Risk Assessment

The term, “risk” refers to the risk of an error in the code that, when used appropriately, could lead to an incorrect calculation and hence an incorrect decision when analysing pharmaceutical data. The relative impact of an error should be determined by the individual organisation. Impact is therefore not considered as part of the risk assessment.

Risk Philosophy

The following tables highlight metrics that could be used in order to assess the risk of an R package. The risk assessment has been grouped into two areas:

  1. Package Maintenance
  2. Community Usage and Testing

Package Maintenance

Metric Reason for Inclusion
Vignette It is good practice to provide additional help documentation for a package in the form of one or more vignettes.
Website It is good practice to maintain a website with further information about the package, contact details, and other supporting information.
Source control (public) The use of source control is good practice that facilitates development. In general it will not be possible to determine whether the maintainer is using a source code repository unless this is in the public domain.
Formal bug tracking Bugs can be logged by emails, but the better practice is to provide a formal mechanism for bug tracking.
News A news feed is good practice as it makes users aware of updates to the package, thereby highlighting the areas of greatest risk.
Release rate (18 months) A stable but continuing release pattern is a sign of active maintenance. Active maintenance reduces the risk of bugs/errors and so a higher frequency indicates a reduced risk. However, it should be noted that as a package stabilises over time, the release rate may slow. When interpreting this metric it is therefore also important to consider the package maturity.
Size of codebase (lines of code) The larger the code base, the greater the risk of error
License? [It is important to understand which licenses are OK to be used for regulatory works under corporate environment and submit to the agency]
Author reputation? [Need to think about how we’d measure this - number of packages authored? The webiste https://www.rdocumentation.org/trends provide a metric for author reputation ]

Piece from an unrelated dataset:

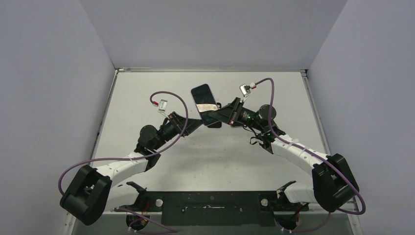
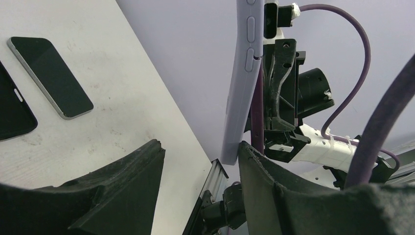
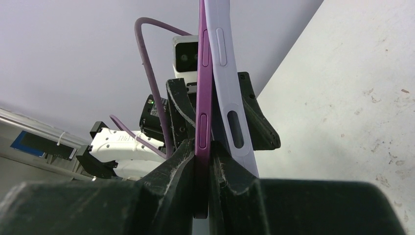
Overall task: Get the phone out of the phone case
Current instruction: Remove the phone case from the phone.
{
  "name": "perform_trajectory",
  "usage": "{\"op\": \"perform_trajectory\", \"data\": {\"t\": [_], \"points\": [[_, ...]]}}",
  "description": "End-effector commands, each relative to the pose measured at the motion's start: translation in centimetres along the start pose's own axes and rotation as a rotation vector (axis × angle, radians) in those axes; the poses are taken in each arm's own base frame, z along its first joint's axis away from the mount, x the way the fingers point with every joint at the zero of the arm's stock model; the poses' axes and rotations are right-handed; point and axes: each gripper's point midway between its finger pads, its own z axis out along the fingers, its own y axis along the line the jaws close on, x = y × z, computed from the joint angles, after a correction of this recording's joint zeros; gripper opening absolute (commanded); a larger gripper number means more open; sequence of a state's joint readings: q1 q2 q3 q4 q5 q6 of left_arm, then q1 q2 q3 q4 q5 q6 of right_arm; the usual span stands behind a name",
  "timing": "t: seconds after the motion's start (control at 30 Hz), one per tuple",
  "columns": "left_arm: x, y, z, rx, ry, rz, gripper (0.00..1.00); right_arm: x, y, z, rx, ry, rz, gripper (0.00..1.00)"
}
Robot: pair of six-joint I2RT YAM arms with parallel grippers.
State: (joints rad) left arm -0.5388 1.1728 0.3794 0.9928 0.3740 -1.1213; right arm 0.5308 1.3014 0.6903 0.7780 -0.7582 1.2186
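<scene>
Held upright at centre frame above the pale grey worktop (image 1: 127, 112), a slim purple phone (image 3: 203, 98) sat clamped in the right gripper (image 3: 201, 152), with its lavender phone case (image 3: 221, 63) peeled partly away. The left gripper (image 2: 199, 144) stood open, one finger touching the case's end.

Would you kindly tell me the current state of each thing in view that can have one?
phone: upright, clamped edge-on, one end parted from its case.
phone case: peeled away at one end, not yet off.
right claw: shut on the phone.
left claw: open, the case's corner beside one finger.
silver-edged phone: flat on the table, screen dark.
black phone: flat on the table, partly out of frame.
</scene>
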Motion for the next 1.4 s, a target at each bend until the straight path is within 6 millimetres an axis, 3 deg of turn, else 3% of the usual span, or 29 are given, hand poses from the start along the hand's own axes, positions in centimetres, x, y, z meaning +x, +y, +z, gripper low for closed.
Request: {"op": "perform_trajectory", "data": {"t": [0.0, 0.27, 0.37, 0.5, 0.63, 0.93, 1.07, 1.17, 1.37], "points": [[-1.1, -2.8, 1.2, 0.09, -0.013, 0.027, 0.55, -1.3, 5.1, -0.3, -0.159, -0.056, -0.118, 0.0], [-2.0, -3.8, 2.1, 0.118, -0.042, 0.026, 0.54, -0.2, 5.2, 0.2, -0.17, 0.0, -0.118, 0.0], [-2.6, -3.9, 2.8, 0.123, -0.048, 0.031, 0.4, 0.3, 4.9, 0.3, -0.164, 0.021, -0.12, 0.0], [-3.6, -3.4, 3.8, 0.097, -0.069, 0.035, 0.13, 0.9, 4.4, 0.1, -0.143, 0.041, -0.128, 0.0], [-4.6, -2.5, 4.4, 0.06, -0.096, 0.033, 0.0, 1.7, 3.7, -0.1, -0.115, 0.081, -0.135, 0.0], [-9.8, -0.9, 5.2, -0.006, -0.217, 0.076, 0.0, 4.1, 1.8, -1.2, -0.062, 0.185, -0.136, 0.0], [-11.1, 0.9, 5.2, -0.059, -0.211, 0.085, 0.0, 5.0, 1.0, -1.9, -0.039, 0.225, -0.136, 0.0], [-10.2, 2.4, 5.0, -0.092, -0.145, 0.098, 0.0, 4.5, -0.3, -3.0, 0.017, 0.2, -0.142, 0.0], [-5.2, 6.6, 2.8, -0.22, 0.054, 0.072, 0.0, 2.7, -5.4, -7.5, 0.195, 0.077, -0.096, 0.0]]}}
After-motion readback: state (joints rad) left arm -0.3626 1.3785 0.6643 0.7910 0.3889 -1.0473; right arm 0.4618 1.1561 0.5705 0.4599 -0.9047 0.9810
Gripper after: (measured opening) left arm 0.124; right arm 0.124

Community Usage and Testing

Metric Reason for Inclusion
Maturity (package) The longer a package has been in existence, the more exposure it has had to community testing
Maturity (version) When measuring package maturity, it is also important to consider the version maturity. The more recent a version, the less exposure it has had to community testing
Package available from CRAN or Bioconductor CRAN and Bioconductor are the two standard public repositories for R packages. To publish a package on these repositories, a package maintainer must ensure that the package passes a series of technical checks including the ‘R CMD check’. Packages on GitHub and other popular public repositories are not required to meet these checks and pose a greater risk.
Implements a standard unit-testing framework The three standard R unit-testing frameworks are testthat, RUnit and svUnit. It is good practice to adopt one of these frameworks in order to write unit tests. A user may implement their own framework but this increases the risk of error.
Code coverage For packages that implement a test framework, it is possible to use the R package, covr, to work out the proportion of the source code covered by these tests. Although there are an infinite number of ways of testing code, a 100% covr score would mean that every line of source code is at least called when running the tests.
Number of reverse dependencies A high number of reverse dependencies increases the indirect exposure of the package and reduces the risk of error
Average downloads in past 12 months (all versions) The more times a package has been downloaded the more extensive the user testing and the greater chance there is of someone finding a bug and logging it.